Assignment: Nothing belongs in the answer except the lines of the material that include "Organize".

━━━━━━

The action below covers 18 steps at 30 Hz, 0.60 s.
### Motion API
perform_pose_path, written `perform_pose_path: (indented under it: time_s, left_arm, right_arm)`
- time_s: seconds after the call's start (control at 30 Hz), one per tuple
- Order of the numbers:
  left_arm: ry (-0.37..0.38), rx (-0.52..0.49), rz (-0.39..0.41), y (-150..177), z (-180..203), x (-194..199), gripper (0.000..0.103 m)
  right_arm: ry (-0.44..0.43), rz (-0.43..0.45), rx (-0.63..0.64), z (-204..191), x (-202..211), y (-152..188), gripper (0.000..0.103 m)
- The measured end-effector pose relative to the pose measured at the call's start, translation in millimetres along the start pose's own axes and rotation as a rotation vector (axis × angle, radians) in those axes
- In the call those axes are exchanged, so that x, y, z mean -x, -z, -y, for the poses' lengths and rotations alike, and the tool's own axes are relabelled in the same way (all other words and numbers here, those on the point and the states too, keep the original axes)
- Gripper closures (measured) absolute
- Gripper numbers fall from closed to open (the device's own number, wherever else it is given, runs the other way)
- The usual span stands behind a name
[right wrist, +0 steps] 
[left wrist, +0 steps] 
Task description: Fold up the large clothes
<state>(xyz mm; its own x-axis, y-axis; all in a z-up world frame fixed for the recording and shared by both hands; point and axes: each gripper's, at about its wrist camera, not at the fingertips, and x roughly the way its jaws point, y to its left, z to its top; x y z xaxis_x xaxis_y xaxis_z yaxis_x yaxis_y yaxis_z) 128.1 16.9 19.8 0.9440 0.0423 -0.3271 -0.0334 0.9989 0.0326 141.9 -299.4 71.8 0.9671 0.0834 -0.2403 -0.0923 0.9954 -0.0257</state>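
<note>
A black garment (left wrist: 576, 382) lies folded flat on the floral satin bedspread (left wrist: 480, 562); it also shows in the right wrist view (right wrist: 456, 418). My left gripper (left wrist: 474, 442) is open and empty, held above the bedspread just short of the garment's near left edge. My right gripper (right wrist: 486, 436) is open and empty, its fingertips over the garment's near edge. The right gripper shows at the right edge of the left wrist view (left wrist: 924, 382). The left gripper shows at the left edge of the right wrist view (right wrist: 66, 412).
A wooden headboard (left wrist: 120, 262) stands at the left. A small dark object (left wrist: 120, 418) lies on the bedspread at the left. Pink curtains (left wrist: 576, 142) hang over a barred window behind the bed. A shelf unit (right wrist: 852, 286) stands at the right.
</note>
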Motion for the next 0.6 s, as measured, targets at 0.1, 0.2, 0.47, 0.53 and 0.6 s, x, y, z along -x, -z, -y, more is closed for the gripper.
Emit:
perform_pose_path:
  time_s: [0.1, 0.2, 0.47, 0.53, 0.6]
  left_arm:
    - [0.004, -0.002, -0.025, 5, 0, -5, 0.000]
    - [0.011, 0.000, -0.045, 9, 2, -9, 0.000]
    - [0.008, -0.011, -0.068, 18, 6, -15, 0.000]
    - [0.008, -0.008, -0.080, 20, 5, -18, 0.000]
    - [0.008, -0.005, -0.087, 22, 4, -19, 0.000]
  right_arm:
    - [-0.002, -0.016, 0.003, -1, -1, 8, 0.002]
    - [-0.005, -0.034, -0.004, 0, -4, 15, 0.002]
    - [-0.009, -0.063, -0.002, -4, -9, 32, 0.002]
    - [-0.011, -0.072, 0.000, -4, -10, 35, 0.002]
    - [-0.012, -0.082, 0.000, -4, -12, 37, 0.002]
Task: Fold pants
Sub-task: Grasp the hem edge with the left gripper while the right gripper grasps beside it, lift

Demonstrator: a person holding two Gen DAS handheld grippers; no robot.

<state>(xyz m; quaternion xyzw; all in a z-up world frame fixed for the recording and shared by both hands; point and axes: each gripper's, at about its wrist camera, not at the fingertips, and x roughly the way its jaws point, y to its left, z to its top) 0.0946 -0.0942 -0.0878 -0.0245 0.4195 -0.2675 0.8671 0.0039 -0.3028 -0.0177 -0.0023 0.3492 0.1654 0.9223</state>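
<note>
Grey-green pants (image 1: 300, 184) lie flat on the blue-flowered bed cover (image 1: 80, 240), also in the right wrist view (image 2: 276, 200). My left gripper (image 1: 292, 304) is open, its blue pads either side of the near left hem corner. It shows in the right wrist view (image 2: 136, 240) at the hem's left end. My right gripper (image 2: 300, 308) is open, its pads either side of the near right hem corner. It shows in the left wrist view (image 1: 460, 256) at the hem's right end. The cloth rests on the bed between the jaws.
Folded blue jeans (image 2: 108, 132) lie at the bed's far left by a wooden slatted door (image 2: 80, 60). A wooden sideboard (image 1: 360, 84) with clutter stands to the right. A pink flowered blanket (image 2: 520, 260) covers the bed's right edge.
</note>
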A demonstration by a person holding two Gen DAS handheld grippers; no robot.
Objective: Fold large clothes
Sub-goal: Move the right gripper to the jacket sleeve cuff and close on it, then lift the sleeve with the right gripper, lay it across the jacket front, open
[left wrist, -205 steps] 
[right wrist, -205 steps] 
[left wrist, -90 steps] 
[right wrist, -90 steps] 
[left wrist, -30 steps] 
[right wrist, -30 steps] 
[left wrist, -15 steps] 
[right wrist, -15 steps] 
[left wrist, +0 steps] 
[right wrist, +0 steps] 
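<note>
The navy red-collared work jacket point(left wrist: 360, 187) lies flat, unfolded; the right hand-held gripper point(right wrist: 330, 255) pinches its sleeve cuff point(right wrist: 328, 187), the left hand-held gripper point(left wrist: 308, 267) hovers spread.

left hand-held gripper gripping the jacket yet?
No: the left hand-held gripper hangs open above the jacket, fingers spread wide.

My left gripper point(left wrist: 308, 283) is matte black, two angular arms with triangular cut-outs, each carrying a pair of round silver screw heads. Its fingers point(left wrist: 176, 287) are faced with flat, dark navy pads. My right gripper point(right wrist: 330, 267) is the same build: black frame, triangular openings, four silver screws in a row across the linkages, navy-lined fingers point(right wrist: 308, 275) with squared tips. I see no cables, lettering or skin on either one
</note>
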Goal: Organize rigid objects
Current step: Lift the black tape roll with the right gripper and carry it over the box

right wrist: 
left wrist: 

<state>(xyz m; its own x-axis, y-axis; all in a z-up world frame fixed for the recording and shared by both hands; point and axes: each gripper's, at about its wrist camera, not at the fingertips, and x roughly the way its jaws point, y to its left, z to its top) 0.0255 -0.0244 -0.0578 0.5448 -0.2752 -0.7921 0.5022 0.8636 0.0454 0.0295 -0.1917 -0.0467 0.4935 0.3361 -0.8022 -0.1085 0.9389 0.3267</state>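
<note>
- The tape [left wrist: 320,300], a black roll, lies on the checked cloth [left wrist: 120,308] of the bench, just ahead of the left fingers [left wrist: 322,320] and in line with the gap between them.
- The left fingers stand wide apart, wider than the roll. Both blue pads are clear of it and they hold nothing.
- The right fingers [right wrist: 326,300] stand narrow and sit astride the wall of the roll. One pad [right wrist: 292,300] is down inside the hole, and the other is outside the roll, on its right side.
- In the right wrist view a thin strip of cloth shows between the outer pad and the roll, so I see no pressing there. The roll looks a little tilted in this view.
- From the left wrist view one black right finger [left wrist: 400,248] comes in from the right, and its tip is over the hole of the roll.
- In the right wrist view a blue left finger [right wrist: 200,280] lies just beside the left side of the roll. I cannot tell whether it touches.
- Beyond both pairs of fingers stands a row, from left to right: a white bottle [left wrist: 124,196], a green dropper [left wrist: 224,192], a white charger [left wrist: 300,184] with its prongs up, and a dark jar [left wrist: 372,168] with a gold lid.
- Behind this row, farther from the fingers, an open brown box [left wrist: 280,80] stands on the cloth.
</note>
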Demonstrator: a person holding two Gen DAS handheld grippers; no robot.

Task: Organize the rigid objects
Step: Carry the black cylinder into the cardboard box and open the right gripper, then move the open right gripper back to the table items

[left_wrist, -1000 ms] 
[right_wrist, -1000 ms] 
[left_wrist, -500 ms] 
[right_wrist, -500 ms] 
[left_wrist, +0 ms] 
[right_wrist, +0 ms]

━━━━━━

Exercise response:
Goal: Organize rigid objects
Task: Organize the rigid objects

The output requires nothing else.